Ecuadorian Chess Federation
- Sport: Chess
- Jurisdiction: Ecuador
- Abbreviation: FEDA
- Founded: 1939
- Affiliation: FIDE
- Regional affiliation: Confederation of Chess for America
- Headquarters: Estadio Modelo Alberto Spencer Herrera, Guayaquil, Ecuador
- President: Felipe Delgado Jara

Official website
- www.ajedrezenecuador.com
- Ecuador

= Ecuadorian Chess Federation =

Sports governing body in Ecuador

The Ecuadorian Chess Federation (abbreviation FEDA Federación Ecuatoriana de Ajedrez) is the national federation of Chess in Ecuador. It promotes chess in Ecuador and represents Ecuadorian players internationally as a FIDE member organization. It organizes the Ecuadorian Chess Championship.
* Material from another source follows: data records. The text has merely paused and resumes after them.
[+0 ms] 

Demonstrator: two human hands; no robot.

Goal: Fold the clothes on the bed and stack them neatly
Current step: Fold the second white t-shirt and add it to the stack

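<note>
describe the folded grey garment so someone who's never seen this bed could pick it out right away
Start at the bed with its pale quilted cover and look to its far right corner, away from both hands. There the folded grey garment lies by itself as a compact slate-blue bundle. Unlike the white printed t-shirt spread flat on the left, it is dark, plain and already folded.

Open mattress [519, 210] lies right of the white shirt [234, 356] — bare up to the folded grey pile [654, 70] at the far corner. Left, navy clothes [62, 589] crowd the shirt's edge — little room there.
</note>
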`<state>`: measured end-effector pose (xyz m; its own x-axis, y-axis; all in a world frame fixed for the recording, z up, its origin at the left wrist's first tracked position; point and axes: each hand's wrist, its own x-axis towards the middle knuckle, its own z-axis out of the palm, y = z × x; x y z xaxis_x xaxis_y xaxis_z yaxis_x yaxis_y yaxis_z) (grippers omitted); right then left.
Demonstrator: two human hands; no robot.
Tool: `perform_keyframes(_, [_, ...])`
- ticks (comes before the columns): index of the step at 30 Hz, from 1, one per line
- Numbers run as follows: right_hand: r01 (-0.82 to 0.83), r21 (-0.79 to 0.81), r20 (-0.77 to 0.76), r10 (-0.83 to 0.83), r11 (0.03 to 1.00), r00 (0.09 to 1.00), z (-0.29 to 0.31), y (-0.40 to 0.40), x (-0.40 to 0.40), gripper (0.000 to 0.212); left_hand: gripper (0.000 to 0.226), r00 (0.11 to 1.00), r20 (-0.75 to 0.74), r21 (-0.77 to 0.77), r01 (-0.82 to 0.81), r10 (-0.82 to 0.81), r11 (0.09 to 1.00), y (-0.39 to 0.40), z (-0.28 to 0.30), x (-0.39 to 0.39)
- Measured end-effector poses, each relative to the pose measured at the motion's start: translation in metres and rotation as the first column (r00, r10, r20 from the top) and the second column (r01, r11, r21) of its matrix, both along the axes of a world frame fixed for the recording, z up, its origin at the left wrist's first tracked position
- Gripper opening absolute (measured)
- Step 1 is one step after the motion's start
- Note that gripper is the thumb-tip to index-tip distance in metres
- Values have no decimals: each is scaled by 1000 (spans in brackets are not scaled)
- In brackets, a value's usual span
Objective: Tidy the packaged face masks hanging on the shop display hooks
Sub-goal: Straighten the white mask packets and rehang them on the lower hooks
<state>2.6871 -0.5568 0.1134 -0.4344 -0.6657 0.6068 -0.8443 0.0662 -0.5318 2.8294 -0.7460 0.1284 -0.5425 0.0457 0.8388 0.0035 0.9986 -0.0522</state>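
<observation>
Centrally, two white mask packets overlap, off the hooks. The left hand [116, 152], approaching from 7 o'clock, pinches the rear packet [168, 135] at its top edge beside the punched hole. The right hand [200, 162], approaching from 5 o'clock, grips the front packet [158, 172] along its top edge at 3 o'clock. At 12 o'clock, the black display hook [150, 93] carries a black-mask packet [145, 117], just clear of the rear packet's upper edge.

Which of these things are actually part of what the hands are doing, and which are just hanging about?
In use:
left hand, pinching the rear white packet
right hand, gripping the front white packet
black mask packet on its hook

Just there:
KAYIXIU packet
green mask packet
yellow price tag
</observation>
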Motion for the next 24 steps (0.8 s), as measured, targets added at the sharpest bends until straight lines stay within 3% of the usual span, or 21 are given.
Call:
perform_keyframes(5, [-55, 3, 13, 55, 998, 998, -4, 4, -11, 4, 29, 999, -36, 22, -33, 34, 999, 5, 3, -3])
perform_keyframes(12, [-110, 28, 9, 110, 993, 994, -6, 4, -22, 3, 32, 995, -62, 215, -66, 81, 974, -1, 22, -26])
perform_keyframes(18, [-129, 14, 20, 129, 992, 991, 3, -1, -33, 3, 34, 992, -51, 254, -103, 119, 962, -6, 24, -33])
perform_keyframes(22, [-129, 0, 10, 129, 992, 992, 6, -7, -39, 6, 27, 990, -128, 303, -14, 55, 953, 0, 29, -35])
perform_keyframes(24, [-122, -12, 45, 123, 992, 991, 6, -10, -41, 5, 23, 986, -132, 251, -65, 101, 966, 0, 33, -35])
It was founded in 1939 to allow Ecuadorian players to play in the 1939 Chess Olympiad. In 1955 it was finally internally organized with bylaws and a governing structure created. During the COVID-19 pandemic in Ecuador, FEDA organized an online chess tournament to keep Ecuadorian chess players engaged during the pandemic. Its former president Emililo Bastidas controversially registered to personally play in the 2022 Iberian-american tournament in Mexico. This is unusual for national federation officials to do. He also received criticism for not giving enough support to players such as Anahí Ortiz Verdezoto to play in tournaments.